-- EXERCISE DETAILS --
Leave out the pictures and retype, exactly, the lines below from the line with "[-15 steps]" up to and including the line with "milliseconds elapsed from", nothing more.

-- THE DATA --
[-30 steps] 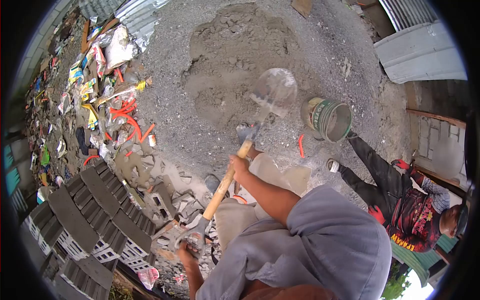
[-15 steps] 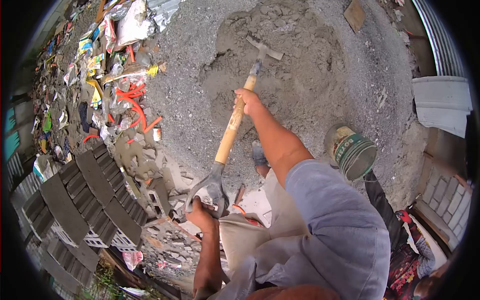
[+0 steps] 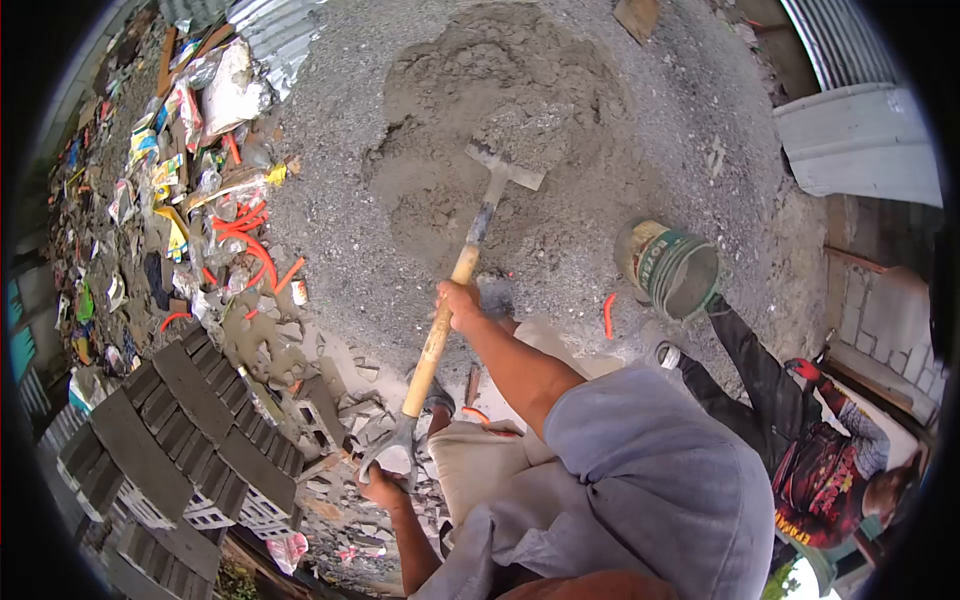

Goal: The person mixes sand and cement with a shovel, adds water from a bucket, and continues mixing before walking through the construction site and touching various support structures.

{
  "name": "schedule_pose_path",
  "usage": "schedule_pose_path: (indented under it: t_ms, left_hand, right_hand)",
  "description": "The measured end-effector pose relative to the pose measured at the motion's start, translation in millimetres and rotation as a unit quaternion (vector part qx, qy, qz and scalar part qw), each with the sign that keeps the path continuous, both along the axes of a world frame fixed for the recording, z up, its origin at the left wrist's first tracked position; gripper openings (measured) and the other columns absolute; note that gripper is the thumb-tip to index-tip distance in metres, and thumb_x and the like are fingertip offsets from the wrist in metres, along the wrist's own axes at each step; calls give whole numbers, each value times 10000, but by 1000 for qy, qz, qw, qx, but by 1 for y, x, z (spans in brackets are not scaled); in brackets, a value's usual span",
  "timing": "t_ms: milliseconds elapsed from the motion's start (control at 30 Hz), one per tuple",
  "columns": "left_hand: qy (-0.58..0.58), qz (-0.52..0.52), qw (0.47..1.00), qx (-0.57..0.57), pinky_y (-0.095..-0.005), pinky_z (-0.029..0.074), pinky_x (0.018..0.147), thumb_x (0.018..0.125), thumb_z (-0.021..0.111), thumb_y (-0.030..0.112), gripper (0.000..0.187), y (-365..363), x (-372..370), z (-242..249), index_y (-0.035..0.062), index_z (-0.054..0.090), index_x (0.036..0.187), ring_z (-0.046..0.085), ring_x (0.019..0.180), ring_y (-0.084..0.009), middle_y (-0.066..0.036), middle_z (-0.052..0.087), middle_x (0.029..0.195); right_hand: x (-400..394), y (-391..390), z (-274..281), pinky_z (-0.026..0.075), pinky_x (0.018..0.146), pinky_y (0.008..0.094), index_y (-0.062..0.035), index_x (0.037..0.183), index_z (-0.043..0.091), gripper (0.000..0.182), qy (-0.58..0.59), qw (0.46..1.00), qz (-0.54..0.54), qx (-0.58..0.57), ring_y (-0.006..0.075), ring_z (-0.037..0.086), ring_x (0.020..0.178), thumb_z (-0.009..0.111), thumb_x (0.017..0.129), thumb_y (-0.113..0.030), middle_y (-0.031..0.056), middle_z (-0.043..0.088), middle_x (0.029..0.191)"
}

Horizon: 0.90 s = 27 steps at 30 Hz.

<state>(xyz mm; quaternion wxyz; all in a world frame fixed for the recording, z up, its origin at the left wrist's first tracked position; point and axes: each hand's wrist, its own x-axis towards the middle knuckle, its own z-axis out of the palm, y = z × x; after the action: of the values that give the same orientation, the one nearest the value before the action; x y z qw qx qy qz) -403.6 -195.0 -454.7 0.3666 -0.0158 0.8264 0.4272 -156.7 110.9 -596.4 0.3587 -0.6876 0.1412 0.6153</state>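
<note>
A shovel [image 3: 430, 355] with a wooden shaft and a grey grip slants across the middle of the view. My right hand [image 3: 460, 303] wraps round the shaft partway up. Lower down, my left hand [image 3: 382, 487] is closed on the grip at the shovel's end. The metal blade [image 3: 505, 168] rests at the near part of a heap of wet grey mortar mix [image 3: 500, 80], seen nearly edge-on. My feet stand just short of the heap, partly hidden by the shaft and my arm.
Right of me is a tilted bucket [image 3: 665, 265] with a green band, close to a co-worker [image 3: 825, 470] in dark trousers and a red glove. Stacked concrete hollow blocks [image 3: 150, 440] stand at lower left. Rubbish and orange pipe pieces [image 3: 245, 235] lie at left. Metal sheets [image 3: 860, 140] edge the right.
The shovel has come back toward my body, with both hands staying on it. My view has shifted, showing more of the co-worker at right.
</note>
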Motion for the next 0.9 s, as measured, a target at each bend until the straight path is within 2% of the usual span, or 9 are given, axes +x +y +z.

-- RESULT --
[-15 steps] 
[+0 steps] 

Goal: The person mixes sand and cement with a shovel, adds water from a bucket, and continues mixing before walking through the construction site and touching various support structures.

{
  "name": "schedule_pose_path",
  "usage": "schedule_pose_path: (indented under it: t_ms, left_hand, right_hand)",
  "description": "The measured end-effector pose relative to the pose measured at the motion's start, translation in millimetres and rotation as a unit quaternion (vector part qx, qy, qz and scalar part qw), each with the sign that keeps the path continuous, both along the axes of a world frame fixed for the recording, z up, its origin at the left wrist's first tracked position; gripper openings (measured) and the other columns absolute; note that gripper is the thumb-tip to index-tip distance in metres, and thumb_x and the like are fingertip offsets from the wrist in metres, along the wrist's own axes at each step; calls give whole numbers, each value times 10000, but by 1000 for qy, qz, qw, qx, but by 1 for y, x, z (spans in brackets are not scaled); in brackets, a value's usual span",
  "timing": "t_ms: milliseconds elapsed from the motion's start (control at 30 Hz), one per tuple",

The exercise is complete.